Please write out exactly the lines of the data below from the line holding "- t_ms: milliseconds" through the line holding "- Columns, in", and leave out the rest.

## [INFORMATION SUPPLIED]
----

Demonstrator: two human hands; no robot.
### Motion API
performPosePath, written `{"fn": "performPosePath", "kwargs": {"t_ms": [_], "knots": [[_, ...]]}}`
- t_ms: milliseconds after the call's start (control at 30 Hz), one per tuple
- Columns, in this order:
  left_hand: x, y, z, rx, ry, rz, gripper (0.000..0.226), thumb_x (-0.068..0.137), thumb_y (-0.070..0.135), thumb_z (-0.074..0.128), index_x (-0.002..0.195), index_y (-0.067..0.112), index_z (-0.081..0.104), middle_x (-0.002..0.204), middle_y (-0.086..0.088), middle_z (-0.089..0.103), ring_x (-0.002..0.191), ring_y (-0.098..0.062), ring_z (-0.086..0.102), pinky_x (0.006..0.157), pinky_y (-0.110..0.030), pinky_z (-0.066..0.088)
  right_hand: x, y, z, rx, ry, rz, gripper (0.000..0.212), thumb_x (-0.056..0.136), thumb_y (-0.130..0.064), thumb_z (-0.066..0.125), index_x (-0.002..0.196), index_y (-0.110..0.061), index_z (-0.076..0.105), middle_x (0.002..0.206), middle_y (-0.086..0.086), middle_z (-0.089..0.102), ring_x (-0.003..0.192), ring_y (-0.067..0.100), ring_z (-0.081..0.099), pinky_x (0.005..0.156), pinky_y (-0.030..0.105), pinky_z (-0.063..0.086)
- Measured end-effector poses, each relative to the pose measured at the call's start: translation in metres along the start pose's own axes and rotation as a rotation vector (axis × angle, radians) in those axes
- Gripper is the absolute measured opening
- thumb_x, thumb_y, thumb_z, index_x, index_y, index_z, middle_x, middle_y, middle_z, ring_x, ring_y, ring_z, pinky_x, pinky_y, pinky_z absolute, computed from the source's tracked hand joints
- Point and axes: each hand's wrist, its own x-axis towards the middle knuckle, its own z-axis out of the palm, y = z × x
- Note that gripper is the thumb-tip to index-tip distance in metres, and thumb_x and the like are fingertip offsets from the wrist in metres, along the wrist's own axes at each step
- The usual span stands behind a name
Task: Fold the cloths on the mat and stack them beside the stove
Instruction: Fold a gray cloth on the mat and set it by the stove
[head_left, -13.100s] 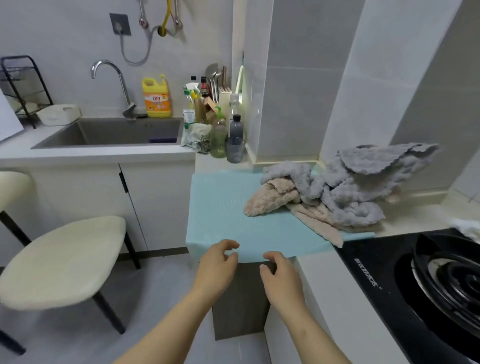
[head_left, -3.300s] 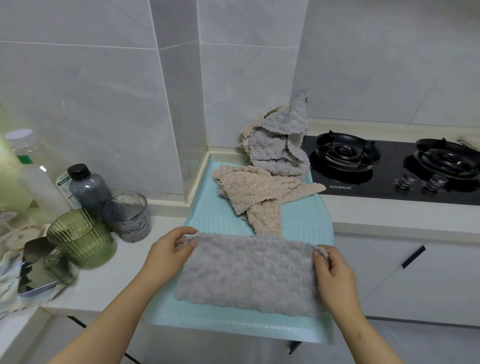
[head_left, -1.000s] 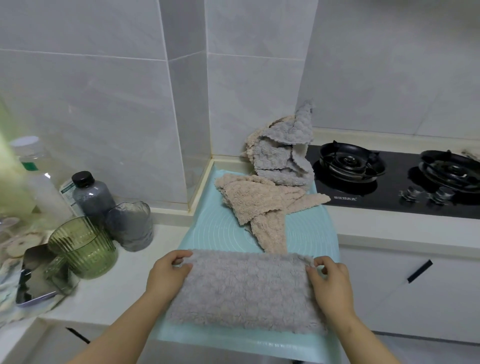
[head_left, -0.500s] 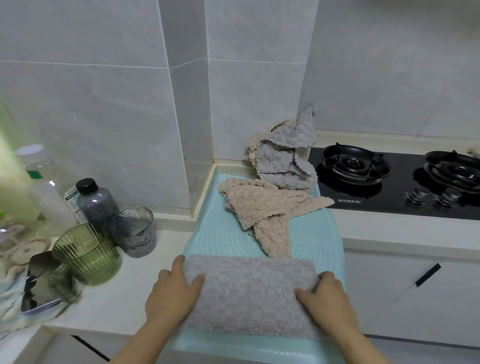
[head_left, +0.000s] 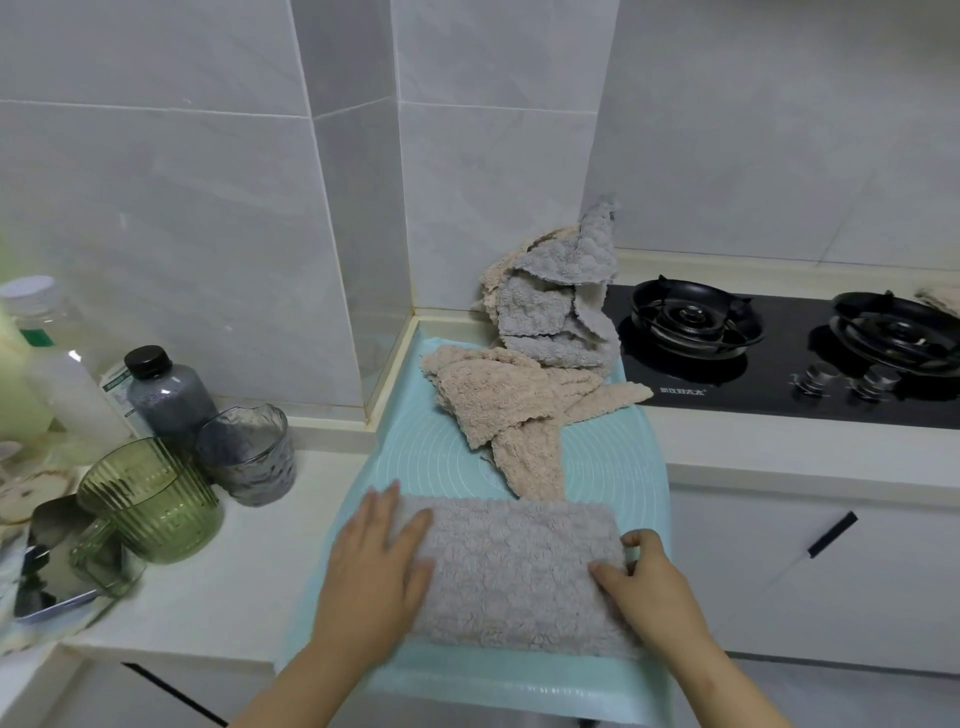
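Lowest in the frame, my left hand lay flat with its fingers straight and slightly spread, pressing down on the left end of the folded grey cloth. My right hand was at the cloth's right end, fingers bent over the top and thumb curled against the edge, pinching that end. The cloth lay as a long rectangle across the near part of the pale blue mat, at lower centre. Above it on the mat, a beige cloth lay crumpled, one tail just reaching the grey cloth's far edge. Further up, a heap of grey cloths leaned against the tiled wall at the mat's far end, just beside the black stove at centre right. At left on the counter stood a green glass, a grey glass and a dark bottle.
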Motion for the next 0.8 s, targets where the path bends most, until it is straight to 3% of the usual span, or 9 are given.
{"fn": "performPosePath", "kwargs": {"t_ms": [133, 267, 300, 367, 433, 500, 567, 667, 800], "knots": [[-0.008, 0.023, 0.021, 0.171, -0.323, 0.107, 0.056, 0.09, 0.068, 0.015, 0.143, 0.048, 0.02, 0.136, 0.005, 0.054, 0.126, -0.025, 0.044, 0.109, -0.038, 0.003, -0.003, -0.002, -0.001, 0.053, -0.086, -0.001, 0.05, 0.086, -0.027, 0.061, 0.128, -0.025, 0.034, 0.102, -0.003, 0.054, 0.09, 0.018, 0.056, 0.073, 0.029, 0.044], [-0.006, 0.031, 0.02, 0.257, -0.442, 0.139, 0.058, 0.087, 0.073, 0.012, 0.127, 0.049, 0.046, 0.129, 0.005, 0.06, 0.118, -0.027, 0.057, 0.109, -0.042, 0.0, -0.001, -0.005, -0.006, 0.27, -0.141, 0.028, 0.057, 0.085, -0.01, 0.061, 0.133, -0.029, 0.036, 0.103, 0.007, 0.06, 0.089, 0.021, 0.062, 0.079, 0.036, 0.053], [-0.003, 0.032, 0.015, 0.252, -0.465, 0.142, 0.063, 0.085, 0.075, 0.007, 0.128, 0.05, 0.045, 0.136, 0.003, 0.053, 0.124, -0.029, 0.052, 0.111, -0.043, -0.008, -0.002, -0.008, -0.008, 0.306, -0.144, 0.028, 0.058, 0.085, -0.008, 0.061, 0.133, -0.03, 0.036, 0.1, 0.011, 0.06, 0.088, 0.024, 0.063, 0.079, 0.038, 0.054], [0.003, 0.033, 0.006, 0.188, -0.421, 0.137, 0.082, 0.069, 0.082, -0.01, 0.139, 0.055, 0.021, 0.156, 0.006, 0.009, 0.144, -0.03, 0.011, 0.108, -0.044, -0.022, -0.004, -0.018, -0.01, 0.368, -0.132, 0.021, 0.06, 0.085, -0.006, 0.061, 0.132, -0.033, 0.037, 0.098, 0.016, 0.059, 0.086, 0.028, 0.063, 0.078, 0.041, 0.055], [0.006, 0.038, -0.002, 0.127, -0.482, 0.124, 0.088, 0.063, 0.087, -0.006, 0.143, 0.052, 0.009, 0.157, 0.011, -0.009, 0.145, -0.024, -0.005, 0.113, -0.046, -0.005, -0.006, -0.032, -0.01, 0.436, -0.118, -0.002, 0.061, 0.084, -0.004, 0.062, 0.132, -0.034, 0.037, 0.096, 0.015, 0.058, 0.083, 0.029, 0.063, 0.075, 0.04, 0.054], [0.01, 0.046, -0.008, -0.04, -0.436, 0.069, 0.062, 0.083, 0.072, 0.027, 0.14, 0.046, 0.027, 0.153, 0.008, 0.017, 0.139, -0.021, 0.017, 0.11, -0.038, 0.017, -0.008, -0.047, -0.008, 0.532, -0.122, -0.042, 0.063, 0.084, -0.002, 0.062, 0.132, -0.034, 0.037, 0.088, 0.011, 0.059, 0.077, 0.026, 0.062, 0.073, 0.039, 0.052], [0.013, 0.053, -0.017, -0.612, -0.326, -0.203, 0.039, 0.092, 0.048, 0.046, 0.129, 0.035, 0.047, 0.135, 0.006, 0.046, 0.121, -0.015, 0.043, 0.1, -0.031, 0.036, -0.012, -0.064, -0.004, 0.625, -0.18, -0.088, 0.063, 0.085, -0.001, 0.06, 0.134, -0.034, 0.036, 0.085, 0.008, 0.061, 0.075, 0.022, 0.061, 0.072, 0.037, 0.05], [0.022, 0.053, -0.037, -1.43, -0.424, -0.717, 0.038, 0.095, 0.051, 0.037, 0.113, 0.023, 0.056, 0.107, -0.004, 0.064, 0.09, -0.02, 0.062, 0.075, -0.032, 0.048, -0.022, -0.086, 0.007, 0.741, -0.415, -0.126, 0.057, 0.09, -0.006, 0.055, 0.133, -0.035, 0.032, 0.091, 0.004, 0.065, 0.07, 0.017, 0.059, 0.063, 0.03, 0.049], [0.028, 0.028, -0.047, -1.673, -0.509, -0.926, 0.056, 0.086, 0.067, 0.036, 0.11, 0.02, 0.056, 0.106, -0.014, 0.068, 0.096, -0.03, 0.065, 0.078, -0.04, 0.053, -0.026, -0.093, 0.021, 0.722, -0.517, -0.127, 0.037, 0.095, -0.01, 0.047, 0.128, -0.026, 0.042, 0.097, 0.006, 0.069, 0.074, 0.021, 0.064, 0.06, 0.026, 0.053]]}}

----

## [ANSWER TO THIS EXERCISE]
- t_ms: milliseconds after the call's start (control at 30 Hz), one per tuple
- Columns, in this order:

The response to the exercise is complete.